>>>>
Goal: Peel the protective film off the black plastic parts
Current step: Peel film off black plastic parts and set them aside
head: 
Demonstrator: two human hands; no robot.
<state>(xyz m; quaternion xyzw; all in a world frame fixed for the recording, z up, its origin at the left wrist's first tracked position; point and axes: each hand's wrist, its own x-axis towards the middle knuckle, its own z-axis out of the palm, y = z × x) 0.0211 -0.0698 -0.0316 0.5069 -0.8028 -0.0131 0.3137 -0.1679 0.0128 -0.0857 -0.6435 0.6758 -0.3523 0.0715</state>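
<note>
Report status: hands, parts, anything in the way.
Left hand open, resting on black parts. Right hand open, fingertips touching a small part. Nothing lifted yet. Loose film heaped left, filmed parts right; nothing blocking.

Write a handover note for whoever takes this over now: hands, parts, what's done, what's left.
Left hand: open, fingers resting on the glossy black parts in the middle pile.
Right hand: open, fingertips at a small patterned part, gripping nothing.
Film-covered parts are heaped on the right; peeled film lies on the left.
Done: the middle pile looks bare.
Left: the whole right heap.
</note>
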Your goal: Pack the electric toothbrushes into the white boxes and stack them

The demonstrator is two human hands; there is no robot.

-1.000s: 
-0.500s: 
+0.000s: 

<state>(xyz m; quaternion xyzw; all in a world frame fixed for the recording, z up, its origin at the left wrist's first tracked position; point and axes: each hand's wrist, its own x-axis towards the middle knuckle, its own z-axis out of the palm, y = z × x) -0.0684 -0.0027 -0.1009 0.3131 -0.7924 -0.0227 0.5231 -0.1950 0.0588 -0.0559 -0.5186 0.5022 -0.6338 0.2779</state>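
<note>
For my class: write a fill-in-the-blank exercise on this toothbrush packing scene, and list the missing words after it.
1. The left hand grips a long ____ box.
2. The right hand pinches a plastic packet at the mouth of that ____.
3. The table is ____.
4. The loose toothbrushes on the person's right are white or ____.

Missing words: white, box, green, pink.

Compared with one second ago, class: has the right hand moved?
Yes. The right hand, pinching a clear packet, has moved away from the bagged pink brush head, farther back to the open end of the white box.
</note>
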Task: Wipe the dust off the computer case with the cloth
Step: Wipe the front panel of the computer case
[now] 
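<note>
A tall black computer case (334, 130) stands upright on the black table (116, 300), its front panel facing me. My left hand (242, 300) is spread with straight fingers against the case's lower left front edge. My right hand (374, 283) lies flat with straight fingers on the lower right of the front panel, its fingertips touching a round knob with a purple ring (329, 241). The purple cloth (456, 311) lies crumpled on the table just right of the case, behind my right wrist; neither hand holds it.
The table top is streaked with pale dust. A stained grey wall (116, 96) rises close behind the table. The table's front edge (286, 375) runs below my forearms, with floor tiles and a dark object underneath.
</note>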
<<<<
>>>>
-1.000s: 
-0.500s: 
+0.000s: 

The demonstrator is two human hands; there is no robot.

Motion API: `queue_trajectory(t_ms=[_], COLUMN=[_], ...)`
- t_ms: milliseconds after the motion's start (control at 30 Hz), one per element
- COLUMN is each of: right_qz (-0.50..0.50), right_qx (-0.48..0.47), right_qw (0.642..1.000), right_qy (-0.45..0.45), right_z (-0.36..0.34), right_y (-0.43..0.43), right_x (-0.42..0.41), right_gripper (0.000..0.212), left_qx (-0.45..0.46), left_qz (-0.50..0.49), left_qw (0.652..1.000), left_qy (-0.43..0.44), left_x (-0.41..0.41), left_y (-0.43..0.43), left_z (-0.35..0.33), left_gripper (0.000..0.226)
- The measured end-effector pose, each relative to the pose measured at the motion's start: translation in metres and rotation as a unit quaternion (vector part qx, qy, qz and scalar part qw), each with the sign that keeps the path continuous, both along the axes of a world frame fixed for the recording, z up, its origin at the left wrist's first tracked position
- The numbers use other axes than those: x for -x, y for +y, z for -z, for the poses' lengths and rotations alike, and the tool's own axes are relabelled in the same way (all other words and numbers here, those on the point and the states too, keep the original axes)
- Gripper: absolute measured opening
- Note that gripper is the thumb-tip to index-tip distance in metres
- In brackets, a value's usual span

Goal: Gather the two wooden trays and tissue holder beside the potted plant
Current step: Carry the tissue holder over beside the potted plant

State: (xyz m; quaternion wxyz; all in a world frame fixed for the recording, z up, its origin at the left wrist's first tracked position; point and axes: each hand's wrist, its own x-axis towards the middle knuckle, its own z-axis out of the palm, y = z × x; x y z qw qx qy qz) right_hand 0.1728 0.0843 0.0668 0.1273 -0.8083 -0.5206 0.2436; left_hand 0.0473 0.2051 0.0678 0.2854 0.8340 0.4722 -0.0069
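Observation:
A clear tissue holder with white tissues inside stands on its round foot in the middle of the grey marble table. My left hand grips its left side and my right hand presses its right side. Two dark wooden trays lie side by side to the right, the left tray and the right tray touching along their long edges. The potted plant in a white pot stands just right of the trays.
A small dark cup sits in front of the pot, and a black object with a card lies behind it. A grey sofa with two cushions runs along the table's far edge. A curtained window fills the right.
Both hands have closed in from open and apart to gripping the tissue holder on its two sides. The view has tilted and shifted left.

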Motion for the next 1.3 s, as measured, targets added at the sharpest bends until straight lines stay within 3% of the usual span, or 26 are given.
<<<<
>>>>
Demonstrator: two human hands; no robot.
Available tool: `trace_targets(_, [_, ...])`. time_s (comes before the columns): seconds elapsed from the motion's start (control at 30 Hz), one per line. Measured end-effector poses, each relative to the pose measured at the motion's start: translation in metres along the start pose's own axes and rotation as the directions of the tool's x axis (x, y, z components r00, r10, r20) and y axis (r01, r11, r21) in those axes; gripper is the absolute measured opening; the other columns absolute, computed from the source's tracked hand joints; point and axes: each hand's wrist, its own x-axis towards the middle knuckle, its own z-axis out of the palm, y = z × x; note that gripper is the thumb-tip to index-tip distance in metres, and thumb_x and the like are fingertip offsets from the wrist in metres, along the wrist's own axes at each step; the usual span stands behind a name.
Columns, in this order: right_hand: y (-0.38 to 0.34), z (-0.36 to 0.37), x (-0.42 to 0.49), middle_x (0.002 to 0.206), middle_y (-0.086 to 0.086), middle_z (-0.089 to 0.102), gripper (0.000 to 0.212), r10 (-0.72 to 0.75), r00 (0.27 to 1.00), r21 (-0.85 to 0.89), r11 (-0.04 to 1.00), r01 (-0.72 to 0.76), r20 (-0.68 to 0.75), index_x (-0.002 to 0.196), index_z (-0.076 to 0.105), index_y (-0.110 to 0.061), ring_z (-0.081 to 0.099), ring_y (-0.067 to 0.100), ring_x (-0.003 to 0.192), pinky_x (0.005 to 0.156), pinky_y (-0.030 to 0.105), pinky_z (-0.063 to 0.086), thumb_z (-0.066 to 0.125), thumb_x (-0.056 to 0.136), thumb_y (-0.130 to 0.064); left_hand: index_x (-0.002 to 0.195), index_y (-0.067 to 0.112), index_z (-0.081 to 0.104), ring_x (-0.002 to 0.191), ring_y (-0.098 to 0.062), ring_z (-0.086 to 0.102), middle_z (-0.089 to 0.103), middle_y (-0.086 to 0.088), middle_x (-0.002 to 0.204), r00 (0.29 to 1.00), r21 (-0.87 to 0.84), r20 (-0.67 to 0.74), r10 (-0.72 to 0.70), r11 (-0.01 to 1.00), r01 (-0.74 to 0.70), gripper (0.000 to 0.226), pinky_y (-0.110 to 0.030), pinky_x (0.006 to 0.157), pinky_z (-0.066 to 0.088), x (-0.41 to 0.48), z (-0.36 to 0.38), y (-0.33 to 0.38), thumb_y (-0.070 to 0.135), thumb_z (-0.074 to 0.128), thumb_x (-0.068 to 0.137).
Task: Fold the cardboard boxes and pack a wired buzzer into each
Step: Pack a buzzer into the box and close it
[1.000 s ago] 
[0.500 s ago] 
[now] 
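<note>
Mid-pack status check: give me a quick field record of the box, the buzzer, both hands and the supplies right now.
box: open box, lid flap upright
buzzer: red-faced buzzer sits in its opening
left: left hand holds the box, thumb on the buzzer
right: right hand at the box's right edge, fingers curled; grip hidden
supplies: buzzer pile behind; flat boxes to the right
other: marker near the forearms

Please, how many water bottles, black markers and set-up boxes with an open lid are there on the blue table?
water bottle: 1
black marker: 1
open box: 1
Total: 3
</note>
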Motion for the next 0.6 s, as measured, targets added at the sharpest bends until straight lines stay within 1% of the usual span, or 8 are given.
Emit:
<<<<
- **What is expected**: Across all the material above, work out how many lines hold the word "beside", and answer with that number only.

- **Task solution**: 2